Work instructions
The whole listing is to be given again without alteration, except that its pictures are dropped.

*** Block opens ***

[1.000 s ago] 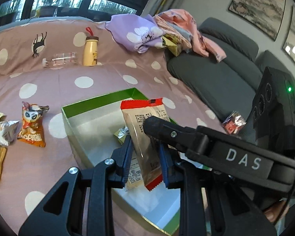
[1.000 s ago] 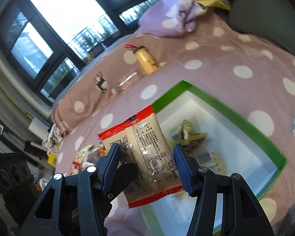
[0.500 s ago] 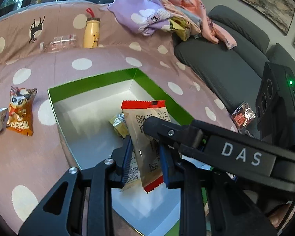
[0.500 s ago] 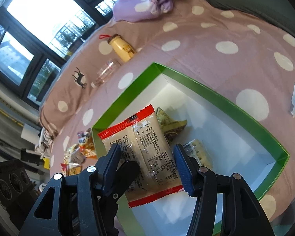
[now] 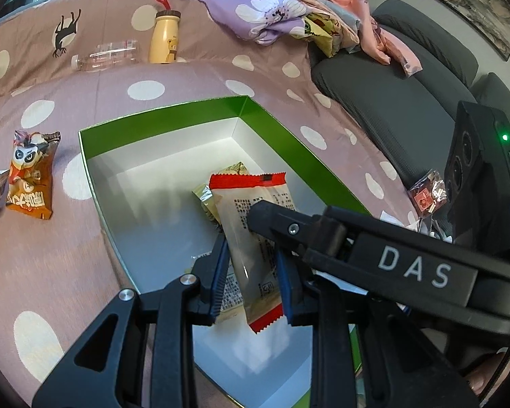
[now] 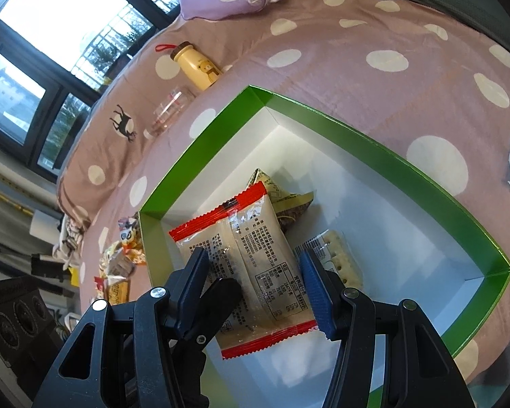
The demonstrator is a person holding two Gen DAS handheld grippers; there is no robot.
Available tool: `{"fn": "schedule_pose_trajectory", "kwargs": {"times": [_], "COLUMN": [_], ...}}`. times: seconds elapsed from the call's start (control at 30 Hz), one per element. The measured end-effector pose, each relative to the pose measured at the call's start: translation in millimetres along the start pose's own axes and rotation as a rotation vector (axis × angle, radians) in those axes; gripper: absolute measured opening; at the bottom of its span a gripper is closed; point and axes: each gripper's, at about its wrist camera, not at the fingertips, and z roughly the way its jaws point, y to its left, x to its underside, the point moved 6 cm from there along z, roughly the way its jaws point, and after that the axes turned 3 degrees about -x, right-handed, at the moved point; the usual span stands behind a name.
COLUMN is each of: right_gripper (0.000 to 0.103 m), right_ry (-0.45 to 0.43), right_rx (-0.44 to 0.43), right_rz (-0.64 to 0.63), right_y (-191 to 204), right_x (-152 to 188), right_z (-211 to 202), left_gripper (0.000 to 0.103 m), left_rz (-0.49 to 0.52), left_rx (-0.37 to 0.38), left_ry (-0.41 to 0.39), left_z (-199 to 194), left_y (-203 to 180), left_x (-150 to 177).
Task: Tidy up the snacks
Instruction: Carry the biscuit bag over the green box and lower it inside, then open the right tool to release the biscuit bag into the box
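Note:
A beige snack packet (image 5: pixel 255 234) with red ends hangs just above the white floor of a green-rimmed box (image 5: pixel 159 119). My left gripper (image 5: pixel 253 278) is shut on its lower part. My right gripper (image 6: pixel 253 282) is shut across the same packet (image 6: pixel 251 255), its pads on both long edges. In the left wrist view, one of the right gripper's fingers (image 5: pixel 272 214) lies over the packet from the right. Inside the box (image 6: pixel 357 129) lie a yellow-green triangular packet (image 6: pixel 289 204) and a clear cracker packet (image 6: pixel 336 261).
The box rests on a pink dotted cover. Left of it lie an orange cartoon snack bag (image 5: pixel 30 176) and more packets. A yellow bottle (image 5: pixel 165 39) and a clear bottle (image 5: pixel 108 54) stand behind. Clothes (image 5: pixel 272 13), a grey sofa (image 5: pixel 408 102) and a red wrapper (image 5: pixel 428 197) are to the right.
Both grippers have sunk with the packet toward the box, which now fills more of each view. Neither grip has changed.

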Motion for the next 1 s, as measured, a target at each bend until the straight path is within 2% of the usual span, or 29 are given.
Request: {"fn": "schedule_pose_trajectory", "kwargs": {"times": [0.27, 0.53, 0.83, 1.0], "right_gripper": [0.059, 0.059, 0.059, 0.074], "right_ry": [0.015, 0.013, -0.1, -0.177], "right_rx": [0.043, 0.029, 0.057, 0.026], "right_rz": [-0.003, -0.003, -0.057, -0.149], "right_y": [-2.9, -0.7, 20.7, 56.0], "right_x": [1.2, 0.7, -0.7, 3.3], "right_z": [6.2, 4.6, -13.1, -19.8], "left_gripper": [0.025, 0.025, 0.025, 0.027], "left_rz": [0.007, 0.01, -0.01, -0.052], "left_rx": [-0.019, -0.027, -0.035, -0.07], "left_ry": [0.031, 0.019, -0.053, -0.109], "left_z": [7.8, 4.1, -38.7, -74.5], "left_y": [0.3, 1.4, 21.1, 52.6], "left_x": [5.2, 5.0, 4.7, 7.9]}}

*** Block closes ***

Answer
[1.000 s ago] 
[1.000 s ago] 
[0.500 s ago] 
[0.500 s ago] 
[now] 
[now] 
The demonstrator is a person holding two Gen DAS handheld grippers; there is no robot.
Available tool: `{"fn": "schedule_pose_trajectory", "kwargs": {"times": [_], "COLUMN": [_], ...}}`. times: seconds elapsed from the call's start (control at 30 Hz), one per element. The measured end-effector pose, each relative to the pose measured at the call's start: translation in millimetres along the start pose's own axes and rotation as a rotation vector (axis × angle, radians) in those axes; gripper: absolute measured opening; at the bottom of its span a gripper is closed; point and axes: each gripper's, at about its wrist camera, not at the fingertips, and z roughly the way its jaws point, y to its left, x to its underside, the point moved 6 cm from there along z, roughly the way its jaws point, and after that the axes turned 3 degrees about -x, right-handed, at the moved point; the usual span stands behind a name.
COLUMN is each of: right_gripper (0.000 to 0.103 m), right_ry (-0.45 to 0.43), right_rx (-0.44 to 0.43), right_rz (-0.64 to 0.63), right_y (-191 to 204), right_x (-152 to 188), right_z (-211 to 202), left_gripper (0.000 to 0.103 m), left_rz (-0.49 to 0.52), left_rx (-0.37 to 0.38), left_ry (-0.41 to 0.39), left_z (-199 to 194), left_y (-203 to 180), left_x (-150 to 177).
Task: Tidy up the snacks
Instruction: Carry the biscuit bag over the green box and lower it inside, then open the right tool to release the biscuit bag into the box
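Note:
A beige snack packet (image 5: pixel 255 234) with red ends hangs just above the white floor of a green-rimmed box (image 5: pixel 159 119). My left gripper (image 5: pixel 253 278) is shut on its lower part. My right gripper (image 6: pixel 253 282) is shut across the same packet (image 6: pixel 251 255), its pads on both long edges. In the left wrist view, one of the right gripper's fingers (image 5: pixel 272 214) lies over the packet from the right. Inside the box (image 6: pixel 357 129) lie a yellow-green triangular packet (image 6: pixel 289 204) and a clear cracker packet (image 6: pixel 336 261).
The box rests on a pink dotted cover. Left of it lie an orange cartoon snack bag (image 5: pixel 30 176) and more packets. A yellow bottle (image 5: pixel 165 39) and a clear bottle (image 5: pixel 108 54) stand behind. Clothes (image 5: pixel 272 13), a grey sofa (image 5: pixel 408 102) and a red wrapper (image 5: pixel 428 197) are to the right.
Both grippers have sunk with the packet toward the box, which now fills more of each view. Neither grip has changed.
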
Motion for the next 1 s, as measured, a target at each bend until the straight path is within 2% of the usual span, or 29 are given.
Request: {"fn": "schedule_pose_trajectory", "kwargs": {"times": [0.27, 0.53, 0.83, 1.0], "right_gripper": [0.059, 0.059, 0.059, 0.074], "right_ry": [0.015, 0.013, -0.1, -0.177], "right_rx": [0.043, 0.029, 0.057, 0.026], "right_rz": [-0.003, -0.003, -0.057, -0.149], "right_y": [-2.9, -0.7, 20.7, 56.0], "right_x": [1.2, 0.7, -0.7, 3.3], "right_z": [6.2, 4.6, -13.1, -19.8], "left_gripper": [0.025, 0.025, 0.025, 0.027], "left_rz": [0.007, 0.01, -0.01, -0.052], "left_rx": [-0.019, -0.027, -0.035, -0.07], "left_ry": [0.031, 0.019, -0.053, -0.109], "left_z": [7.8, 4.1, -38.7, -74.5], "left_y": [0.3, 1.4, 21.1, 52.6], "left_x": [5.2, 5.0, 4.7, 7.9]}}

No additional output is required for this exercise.